Avec qui ? Quand ? Comment ?
« Avec les enfants des écoles » écrit Nicolas Rébérot.
Voilà au moins de quoi rassurer !
« L’aménagement d’ensemble voulu saura préserver l’espace central en zone naturelle (peut-être à déclasser de la zone urbanisable actuelle)..." poursuit le maire.
Information annoncée avec aplomb et notée par tous les assistants à la réunion publique du 12 décembre 2011 et que la SEDA vient de contredire, de réfuter, par l’envoi d’un courrier adressé aux différents propriétaires concernés.
Un mensonge de plus pour gagner du temps.
Ce courrier – dont vous trouverez ci-dessous le fac-similé - ne laisse aucun doute sur la détermination du maire et de l’aménageur de passer en force.

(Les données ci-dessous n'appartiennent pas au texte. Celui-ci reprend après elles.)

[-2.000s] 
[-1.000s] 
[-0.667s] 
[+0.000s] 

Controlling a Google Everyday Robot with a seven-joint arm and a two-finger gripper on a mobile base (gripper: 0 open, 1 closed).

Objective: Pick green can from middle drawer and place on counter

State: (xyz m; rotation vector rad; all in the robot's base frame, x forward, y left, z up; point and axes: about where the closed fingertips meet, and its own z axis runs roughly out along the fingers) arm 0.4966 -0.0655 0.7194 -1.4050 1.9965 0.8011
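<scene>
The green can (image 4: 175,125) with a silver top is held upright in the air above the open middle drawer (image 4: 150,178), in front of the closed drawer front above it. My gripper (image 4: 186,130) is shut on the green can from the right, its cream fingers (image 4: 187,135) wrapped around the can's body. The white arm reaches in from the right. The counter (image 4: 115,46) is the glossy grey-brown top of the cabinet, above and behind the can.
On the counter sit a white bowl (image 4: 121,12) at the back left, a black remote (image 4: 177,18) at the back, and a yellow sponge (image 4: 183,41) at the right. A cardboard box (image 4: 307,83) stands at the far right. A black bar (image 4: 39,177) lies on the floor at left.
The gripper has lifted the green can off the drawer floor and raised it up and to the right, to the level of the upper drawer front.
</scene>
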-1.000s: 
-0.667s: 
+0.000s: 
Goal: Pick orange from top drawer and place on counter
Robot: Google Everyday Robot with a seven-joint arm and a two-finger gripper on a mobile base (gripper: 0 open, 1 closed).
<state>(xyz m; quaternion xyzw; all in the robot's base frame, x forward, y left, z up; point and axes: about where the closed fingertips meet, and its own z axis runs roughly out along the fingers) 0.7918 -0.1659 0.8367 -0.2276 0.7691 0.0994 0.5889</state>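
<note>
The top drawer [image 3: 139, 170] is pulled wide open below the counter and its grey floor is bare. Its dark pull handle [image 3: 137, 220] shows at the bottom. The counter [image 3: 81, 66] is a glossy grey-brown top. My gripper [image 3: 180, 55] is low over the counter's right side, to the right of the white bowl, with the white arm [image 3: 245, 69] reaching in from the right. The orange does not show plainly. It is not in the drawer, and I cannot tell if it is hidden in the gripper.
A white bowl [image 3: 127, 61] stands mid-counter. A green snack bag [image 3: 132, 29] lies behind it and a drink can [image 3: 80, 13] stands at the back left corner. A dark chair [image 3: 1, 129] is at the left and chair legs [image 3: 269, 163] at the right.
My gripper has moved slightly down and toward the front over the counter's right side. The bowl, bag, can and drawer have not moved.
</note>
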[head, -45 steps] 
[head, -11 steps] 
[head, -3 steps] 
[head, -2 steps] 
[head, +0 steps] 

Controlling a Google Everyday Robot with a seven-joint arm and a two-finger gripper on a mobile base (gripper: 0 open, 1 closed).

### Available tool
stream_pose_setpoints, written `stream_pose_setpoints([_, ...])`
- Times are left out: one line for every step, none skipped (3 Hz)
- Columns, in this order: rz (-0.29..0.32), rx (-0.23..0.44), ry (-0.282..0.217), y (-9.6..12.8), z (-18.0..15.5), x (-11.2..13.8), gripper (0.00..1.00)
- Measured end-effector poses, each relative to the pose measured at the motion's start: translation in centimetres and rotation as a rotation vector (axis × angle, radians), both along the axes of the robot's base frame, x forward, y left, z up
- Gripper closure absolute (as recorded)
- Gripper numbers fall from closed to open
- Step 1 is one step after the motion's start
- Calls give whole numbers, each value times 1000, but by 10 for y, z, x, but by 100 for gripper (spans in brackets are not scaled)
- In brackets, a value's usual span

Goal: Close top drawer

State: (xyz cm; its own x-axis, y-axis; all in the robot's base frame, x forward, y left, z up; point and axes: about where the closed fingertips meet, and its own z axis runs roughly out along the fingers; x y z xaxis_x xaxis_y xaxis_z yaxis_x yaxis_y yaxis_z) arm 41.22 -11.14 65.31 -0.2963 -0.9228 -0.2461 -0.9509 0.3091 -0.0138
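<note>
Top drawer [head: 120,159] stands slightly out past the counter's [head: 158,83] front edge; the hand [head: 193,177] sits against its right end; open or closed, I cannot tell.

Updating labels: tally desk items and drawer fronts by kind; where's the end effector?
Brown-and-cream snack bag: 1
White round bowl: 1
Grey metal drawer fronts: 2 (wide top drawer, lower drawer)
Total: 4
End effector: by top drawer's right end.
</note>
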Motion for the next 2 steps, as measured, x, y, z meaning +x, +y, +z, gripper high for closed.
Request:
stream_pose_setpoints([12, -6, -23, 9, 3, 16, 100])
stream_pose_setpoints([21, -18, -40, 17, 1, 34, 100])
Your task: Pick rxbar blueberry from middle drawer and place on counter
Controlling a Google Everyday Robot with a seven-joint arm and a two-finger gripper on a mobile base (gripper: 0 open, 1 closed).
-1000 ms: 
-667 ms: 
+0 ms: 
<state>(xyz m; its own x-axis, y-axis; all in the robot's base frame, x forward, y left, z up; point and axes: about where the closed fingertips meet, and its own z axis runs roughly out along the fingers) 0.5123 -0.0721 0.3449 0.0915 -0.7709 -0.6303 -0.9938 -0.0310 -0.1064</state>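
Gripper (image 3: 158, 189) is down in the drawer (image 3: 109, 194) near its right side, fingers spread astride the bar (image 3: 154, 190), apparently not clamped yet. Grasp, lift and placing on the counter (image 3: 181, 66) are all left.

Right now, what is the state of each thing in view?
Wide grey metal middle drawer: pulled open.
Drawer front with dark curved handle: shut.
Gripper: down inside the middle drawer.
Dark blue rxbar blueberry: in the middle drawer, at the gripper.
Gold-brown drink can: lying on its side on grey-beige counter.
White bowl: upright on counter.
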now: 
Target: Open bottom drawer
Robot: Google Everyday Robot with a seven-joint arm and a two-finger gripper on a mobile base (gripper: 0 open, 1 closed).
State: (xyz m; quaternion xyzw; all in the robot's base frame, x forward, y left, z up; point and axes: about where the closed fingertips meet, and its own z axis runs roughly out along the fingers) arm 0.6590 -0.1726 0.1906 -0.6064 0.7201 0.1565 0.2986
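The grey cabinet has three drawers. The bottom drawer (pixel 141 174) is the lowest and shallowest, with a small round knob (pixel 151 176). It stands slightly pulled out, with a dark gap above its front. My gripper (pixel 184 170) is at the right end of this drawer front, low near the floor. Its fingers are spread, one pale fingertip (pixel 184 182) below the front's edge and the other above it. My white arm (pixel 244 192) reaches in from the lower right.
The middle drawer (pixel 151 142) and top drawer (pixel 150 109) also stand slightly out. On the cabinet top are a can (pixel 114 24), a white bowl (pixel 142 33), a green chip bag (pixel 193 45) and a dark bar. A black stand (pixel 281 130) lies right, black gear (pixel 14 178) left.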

Depuis que Nicolas Rébérot a jeté son dévolu sur la Trésorerie, les propriétaires, dont Monsieur et Madame PETIT, sont harcelés (comme le fut Madame LEPERE récemment décédée).
A 84 ans, on devrait pouvoir vivre tranquille le reste de son existence dans le village qu’on a choisi et dans les lieux qu’on aime, qu’on a hérités de ses parents.
A Ressons, sous le règne de Nicolas Rébérot, il n’en saurait être question : non seulement Monsieur et Madame PETIT ont été punis par une augmentation salée de leur impôts fonciers, puis menacés d’expropriation, mais encore devraient-ils admettre le saccage de leur propriété en signant l’autorisation d’y pénétrer.
Leurs vieux jours en sont empoisonnés et leur santé compromise. De tels procédés sont indignes ; ils montrent clairement que personne n’est à l’abri des décisions autoritaires d’un élu à qui le pouvoir est monté à la tête et qui se livre sans le moindre scrupule à son jeu favori : SimCity grandeur nature.
Nous avions espéré un moment que le Conseil municipal, en général des hommes et des femmes de bon sens, pourrait modérer les ardeurs ambitieuses du maire.
Force est de constater que leur unique souci est de ne pas déplaire au chef.